The first automobile in the Adirondack park drove to Saranac Lake in July of 1902. At the time it was a mystifying novelty, but it would soon become commonplace and change everything about the way tourists interacted with the park. With automobiles came roads, hotels, campsites, trails, rental gear and a booming tourism economy. They were a key step in the move towards hiking as a common tourist activity. The popularization of automobiles revolutionized tourism in the Adirondacks and played an important role in the rarely popularization of hiking in the region. 

The early 20th century brought on a new era of tourism in the Adirondack Park. Tourists drawn to the region after the publication of Adventures in the Wilderness by W.H.H. Murray nicknamed Murray’s Fools, changed the image of the previous typical wealthy Adirondack park visitor. This wave of tourism made the Adirondacks more accessible for middle to upper-middle class families, paving the way for more affordable rail transport and moderately priced hotels as the market for these services developed. As cars became more accessible to the middle class around the 1920s, touring the country by car became more common.

Suddenly many more people had a very convenient way to access the Adirondack Park. This need prompted further development of roads which let tourists access new areas of the region; they were no longer limited to the locations with train stations. This tourism evolution promoted a new look at the recreational use of the forest preserve; the state conservancy bureaucracy began seeing its primary role as popularizing and facilitating the use of public land (Terrie, 126). During the first 30 years of the Forest Preserve the state did not mark a single new trail, build a new lean two, or publish a brochure or map of any kind.

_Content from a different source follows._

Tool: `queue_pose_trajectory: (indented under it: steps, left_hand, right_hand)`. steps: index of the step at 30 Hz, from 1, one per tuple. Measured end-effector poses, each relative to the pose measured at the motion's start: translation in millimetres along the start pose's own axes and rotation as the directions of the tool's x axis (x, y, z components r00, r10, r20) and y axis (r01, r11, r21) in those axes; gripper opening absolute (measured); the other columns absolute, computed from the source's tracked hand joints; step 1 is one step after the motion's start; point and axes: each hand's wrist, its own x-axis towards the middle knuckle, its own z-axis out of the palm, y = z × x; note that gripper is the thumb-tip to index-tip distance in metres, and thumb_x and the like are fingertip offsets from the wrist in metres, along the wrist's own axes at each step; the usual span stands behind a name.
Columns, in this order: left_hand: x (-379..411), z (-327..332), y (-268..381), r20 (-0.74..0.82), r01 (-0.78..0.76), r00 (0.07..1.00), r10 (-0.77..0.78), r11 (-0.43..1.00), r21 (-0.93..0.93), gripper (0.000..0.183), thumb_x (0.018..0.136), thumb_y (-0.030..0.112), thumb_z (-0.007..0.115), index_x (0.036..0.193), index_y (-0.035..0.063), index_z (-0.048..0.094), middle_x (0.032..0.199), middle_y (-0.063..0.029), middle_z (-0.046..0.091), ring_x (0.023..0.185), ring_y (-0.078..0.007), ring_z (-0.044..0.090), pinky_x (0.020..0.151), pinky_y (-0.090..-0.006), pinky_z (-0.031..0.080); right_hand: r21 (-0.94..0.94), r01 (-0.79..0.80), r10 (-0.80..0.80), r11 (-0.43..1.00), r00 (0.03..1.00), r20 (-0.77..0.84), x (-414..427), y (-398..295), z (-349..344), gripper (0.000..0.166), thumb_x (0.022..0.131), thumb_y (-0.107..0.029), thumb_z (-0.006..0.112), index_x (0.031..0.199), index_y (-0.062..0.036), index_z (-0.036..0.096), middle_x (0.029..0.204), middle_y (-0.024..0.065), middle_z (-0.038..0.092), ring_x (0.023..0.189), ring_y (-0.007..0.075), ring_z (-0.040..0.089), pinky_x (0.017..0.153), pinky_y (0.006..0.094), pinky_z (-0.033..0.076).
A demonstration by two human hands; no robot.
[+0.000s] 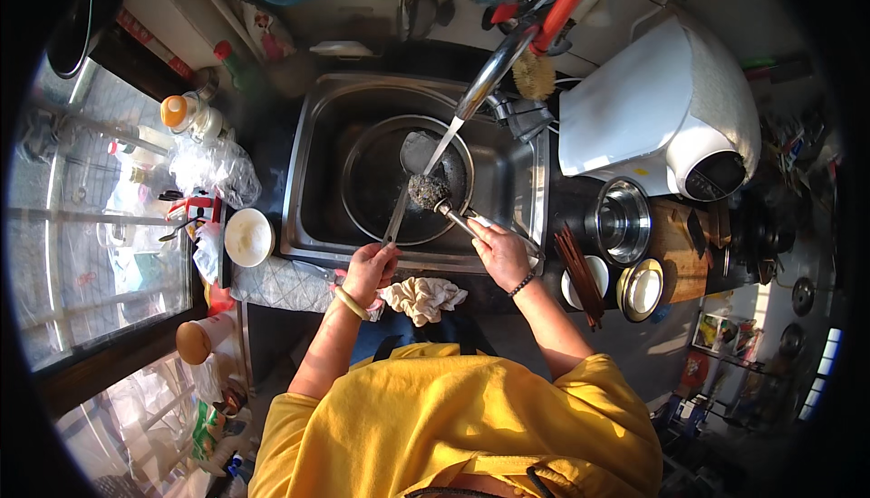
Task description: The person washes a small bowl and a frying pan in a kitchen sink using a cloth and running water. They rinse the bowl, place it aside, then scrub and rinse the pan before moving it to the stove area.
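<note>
My left hand (pixel 372 271) grips the handle of a metal ladle or skimmer (pixel 416 151), whose round head lies over a wide metal pan (pixel 363 206) in the steel sink (pixel 293 192). In my right hand (pixel 499 253) is the metal handle of a scrubbing brush with a dark, speckled head (pixel 429 192). The brush head is against or just above the ladle's shaft; which of the two I cannot tell. Water (pixel 443 146) streams from the chrome faucet (pixel 493 76) towards the ladle. Another metal utensil (pixel 523 240) lies near my right hand, at the sink's right front.
A crumpled cloth (pixel 423 299) lies on the front counter edge. To the left stands a white bowl (pixel 249 237). On the right are reddish-brown chopsticks (pixel 579 277) across a bowl, a steel bowl (pixel 622 223), a wooden cutting board (pixel 682 253) and a white appliance (pixel 625 110).
</note>
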Motion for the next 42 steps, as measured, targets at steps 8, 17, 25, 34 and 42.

That changed when, in 1917, the conservation commission began marking trails to fire tower summits. These trails began on highways where cars could be parked. By 1919, 20,000 hikers a summer were exploring these trails and learning about forest fire safety (Terrie, 127). In 1920, the conservation commission opened roadside campgrounds intended for tourists in cars. These initial new tourist developments resulted directly from this new way to access the Adirondack Park.

(pictured right: Hikers on Black Mountain in 1918)

As an immediate reaction to this new influx of people, in 1923 the Conservation Commission decided they should be offering large campsites with bathrooms and potable water. Large campsites created to accommodate the new crowds were immediately met with demands for more. This kind of development of campsites was completely unprecedented in the region, introducing a new variation of tourism that would remain popular for years to come.  This also contributed to an influx of hiking as people could drive to campsites and engage in all kinds of outdoor activities more easily. The development of automobiles was one of the first big steps in the development of hiking, especially in the high peaks region, as a tourist activity. Previously, most tourists in the region were focused on water recreation, especially canoeing, but with this change there was more flexibility and accessibility following the development of more campsites and tourist attractions away from the water. This was a very important step towards the significance of hiking as we know it today.